NBC is in big trouble generally because its new fall shows have either been watched with a minimum of enthusiasm or by virtually no one. More specifically, NBC is in big trouble, public-relations-wise, because it will yank Community from its Thursday-night 8 p.m. slot to make way for the return of 30 Rock as of Jan. 12. And Community fans are, I can tell you from experience, some of the most passionate and social-networky fans in the uni-Twitter-verse.

One of NBC’s problems is that it has too many shows, of varying quality, which don’t do well in the ratings. Yes, we all adore the multi-Emmy’d 30 Rock, but it’s not your traditional evening-anchoring hit. Its ratings are solid but modest by that standard. Thus a new January Thursday-night lineup of 30 Rock, my beloved Parks and Recreation, The Office, and a relocated Up All Night is by no means a guaranteed audience-improver. (As for the show that now occupies Thursday nights at 10, Prime Suspect? This getting-better-all-the-time drama is not picking up viewers, and NBC isn’t talking about its future. (My translation: I hope it lasts long enough to air the episode in which my friend Graham Beckel is a guest star.) (UPDATE: Oh, damn: NBC has “shut down production” on Prime Suspect, probably code for “impending cancellation.)

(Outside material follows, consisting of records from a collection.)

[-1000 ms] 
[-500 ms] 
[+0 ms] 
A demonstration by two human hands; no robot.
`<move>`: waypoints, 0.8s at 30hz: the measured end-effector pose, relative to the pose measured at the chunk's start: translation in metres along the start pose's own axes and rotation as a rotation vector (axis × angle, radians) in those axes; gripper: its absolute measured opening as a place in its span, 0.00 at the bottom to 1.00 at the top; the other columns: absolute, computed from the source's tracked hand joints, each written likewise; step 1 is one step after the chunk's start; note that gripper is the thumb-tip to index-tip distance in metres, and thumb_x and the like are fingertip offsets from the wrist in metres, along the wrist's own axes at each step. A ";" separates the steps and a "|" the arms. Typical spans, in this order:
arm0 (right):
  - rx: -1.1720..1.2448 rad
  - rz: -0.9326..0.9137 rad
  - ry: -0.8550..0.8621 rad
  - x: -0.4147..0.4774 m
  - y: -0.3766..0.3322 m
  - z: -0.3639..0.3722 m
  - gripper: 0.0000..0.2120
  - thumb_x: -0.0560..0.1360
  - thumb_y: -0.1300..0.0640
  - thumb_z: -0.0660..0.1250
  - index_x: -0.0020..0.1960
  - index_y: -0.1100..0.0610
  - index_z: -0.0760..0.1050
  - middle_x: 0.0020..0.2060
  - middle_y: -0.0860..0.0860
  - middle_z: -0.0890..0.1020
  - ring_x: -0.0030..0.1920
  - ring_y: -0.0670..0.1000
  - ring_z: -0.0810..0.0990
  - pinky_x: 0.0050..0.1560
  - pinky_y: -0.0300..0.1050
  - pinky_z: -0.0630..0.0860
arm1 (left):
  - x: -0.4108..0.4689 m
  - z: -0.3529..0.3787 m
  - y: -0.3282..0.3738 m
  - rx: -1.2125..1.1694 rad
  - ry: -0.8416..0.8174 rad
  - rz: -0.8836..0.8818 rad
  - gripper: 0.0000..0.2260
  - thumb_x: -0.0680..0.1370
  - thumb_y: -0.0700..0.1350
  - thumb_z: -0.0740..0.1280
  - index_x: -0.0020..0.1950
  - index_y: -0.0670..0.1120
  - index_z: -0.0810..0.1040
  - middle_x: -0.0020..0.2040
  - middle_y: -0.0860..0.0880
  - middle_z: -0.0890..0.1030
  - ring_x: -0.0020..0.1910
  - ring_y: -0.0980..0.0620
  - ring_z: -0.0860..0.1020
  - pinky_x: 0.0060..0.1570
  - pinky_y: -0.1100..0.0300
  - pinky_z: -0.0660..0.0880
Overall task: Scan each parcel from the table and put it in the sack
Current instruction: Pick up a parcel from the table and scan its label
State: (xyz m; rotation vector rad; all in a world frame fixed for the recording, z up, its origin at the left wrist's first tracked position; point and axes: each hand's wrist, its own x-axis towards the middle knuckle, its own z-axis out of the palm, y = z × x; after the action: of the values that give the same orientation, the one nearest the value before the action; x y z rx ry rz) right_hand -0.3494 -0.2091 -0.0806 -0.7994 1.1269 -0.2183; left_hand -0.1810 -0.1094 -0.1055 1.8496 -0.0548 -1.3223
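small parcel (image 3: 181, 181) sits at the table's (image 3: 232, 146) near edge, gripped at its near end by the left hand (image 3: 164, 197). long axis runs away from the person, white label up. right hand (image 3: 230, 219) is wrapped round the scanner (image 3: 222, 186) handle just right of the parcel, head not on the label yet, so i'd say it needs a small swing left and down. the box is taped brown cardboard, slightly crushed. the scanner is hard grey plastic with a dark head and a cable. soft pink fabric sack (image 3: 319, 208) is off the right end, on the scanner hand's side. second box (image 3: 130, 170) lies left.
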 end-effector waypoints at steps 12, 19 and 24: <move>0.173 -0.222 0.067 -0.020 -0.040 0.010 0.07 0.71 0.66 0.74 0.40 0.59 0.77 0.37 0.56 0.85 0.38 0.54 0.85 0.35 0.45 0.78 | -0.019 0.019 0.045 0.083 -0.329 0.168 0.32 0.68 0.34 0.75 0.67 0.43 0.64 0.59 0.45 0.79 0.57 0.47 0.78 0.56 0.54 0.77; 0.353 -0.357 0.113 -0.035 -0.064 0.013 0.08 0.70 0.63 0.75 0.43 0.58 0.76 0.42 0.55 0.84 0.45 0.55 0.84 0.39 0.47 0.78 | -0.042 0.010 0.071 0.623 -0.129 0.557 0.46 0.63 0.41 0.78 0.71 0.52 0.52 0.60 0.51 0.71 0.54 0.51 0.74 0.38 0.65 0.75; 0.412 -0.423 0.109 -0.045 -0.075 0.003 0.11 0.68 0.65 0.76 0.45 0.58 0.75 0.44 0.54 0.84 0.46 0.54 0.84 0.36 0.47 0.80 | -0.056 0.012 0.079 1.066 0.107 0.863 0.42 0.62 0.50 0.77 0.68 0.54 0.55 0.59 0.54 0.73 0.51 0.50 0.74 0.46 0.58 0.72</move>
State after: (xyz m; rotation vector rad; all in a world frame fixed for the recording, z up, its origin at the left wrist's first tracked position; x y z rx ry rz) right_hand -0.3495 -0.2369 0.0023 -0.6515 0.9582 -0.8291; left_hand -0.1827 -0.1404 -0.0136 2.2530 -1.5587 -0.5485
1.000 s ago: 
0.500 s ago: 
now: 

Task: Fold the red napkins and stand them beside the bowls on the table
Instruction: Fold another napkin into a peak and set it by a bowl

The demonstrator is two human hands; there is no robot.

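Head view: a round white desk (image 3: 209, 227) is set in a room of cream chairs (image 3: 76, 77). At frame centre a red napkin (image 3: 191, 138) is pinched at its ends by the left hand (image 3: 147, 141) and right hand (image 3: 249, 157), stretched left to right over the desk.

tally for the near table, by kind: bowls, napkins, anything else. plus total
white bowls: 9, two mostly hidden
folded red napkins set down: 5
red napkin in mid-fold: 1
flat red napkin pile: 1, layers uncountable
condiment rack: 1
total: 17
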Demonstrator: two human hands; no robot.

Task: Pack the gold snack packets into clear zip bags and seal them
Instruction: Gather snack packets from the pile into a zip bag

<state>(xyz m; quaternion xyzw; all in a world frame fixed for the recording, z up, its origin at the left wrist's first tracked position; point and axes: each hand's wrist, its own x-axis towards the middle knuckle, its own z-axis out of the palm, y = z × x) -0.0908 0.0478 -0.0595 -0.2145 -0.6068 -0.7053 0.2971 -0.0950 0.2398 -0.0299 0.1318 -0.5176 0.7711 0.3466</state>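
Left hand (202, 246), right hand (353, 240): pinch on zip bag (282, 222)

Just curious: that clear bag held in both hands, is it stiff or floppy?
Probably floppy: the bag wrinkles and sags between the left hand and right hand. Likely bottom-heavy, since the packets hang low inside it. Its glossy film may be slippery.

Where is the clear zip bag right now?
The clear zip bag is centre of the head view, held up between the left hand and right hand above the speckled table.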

But now flip this argument. NBC is going to replace Prime Suspect in January with The Firm. Shows based on best-sellers and popular movies can do well (let’s see, there was In the Heat of the Night, right?) or they can go limp in the ratings (let’s see — oh, right: Friday Night Lights, which I’d argue was, as a TV series, a better work of art than either the book or the movie it was based on). But The Firm, based on John Grisham brand-recognition, has a good shot at luring eyes to TV screens.

Even better for NBC, The Voice, the network’s biggest recent breakout hit, will return in February. And it will provide a good launching pad for one of the new shows TV critics (including yours truly) have been most enthused about seeing on the air: Smash, the making-of-a-Broadway-musical series starring Debra Messing.

Other scheduling moves NBC is making may not be thrilling — I doubt whether you or I will be front-and-center to watch the reassembled Sunday programming block of Dateline NBC, Celebrity Apprentice, and Harry’s Law — but that lineup may work for the network as alternatives on a hotly contested night.

I know, I know, you’ve been screaming it as you read: Where is Whitney?!? Don’t worry: Your (not-)favorite sitcom moves to the Wednesday Up All Night slot, where NBC’s wild card is going to be played: Are You There, Chelsea?

Now, I haven’t seen one second of this sitcom based on Chelsea Handler’s book and attitude. Maybe NBC is more wise than I give it credit for. But: If I was NBC being pitched a show from a comedian whose act is based largely on her being outrageous and vulgar, I’d say, “Sorry, here in broadcast television at 8:30 p.m., we can’t be as outrageous and vulgar as Chelsea needs to be to satisfy fans. Rather than have us water down the concept, why don’t you toddle on over to FX, where it may be the perfect thing to program with greater creative freedom alongside It’s Always Sunny in Philadelphia?”

So, in conclusion: Bookmark this post so you can either laugh at me derisively if my NBC analysis proves way off, or hail me as a guy who should be programming NBC.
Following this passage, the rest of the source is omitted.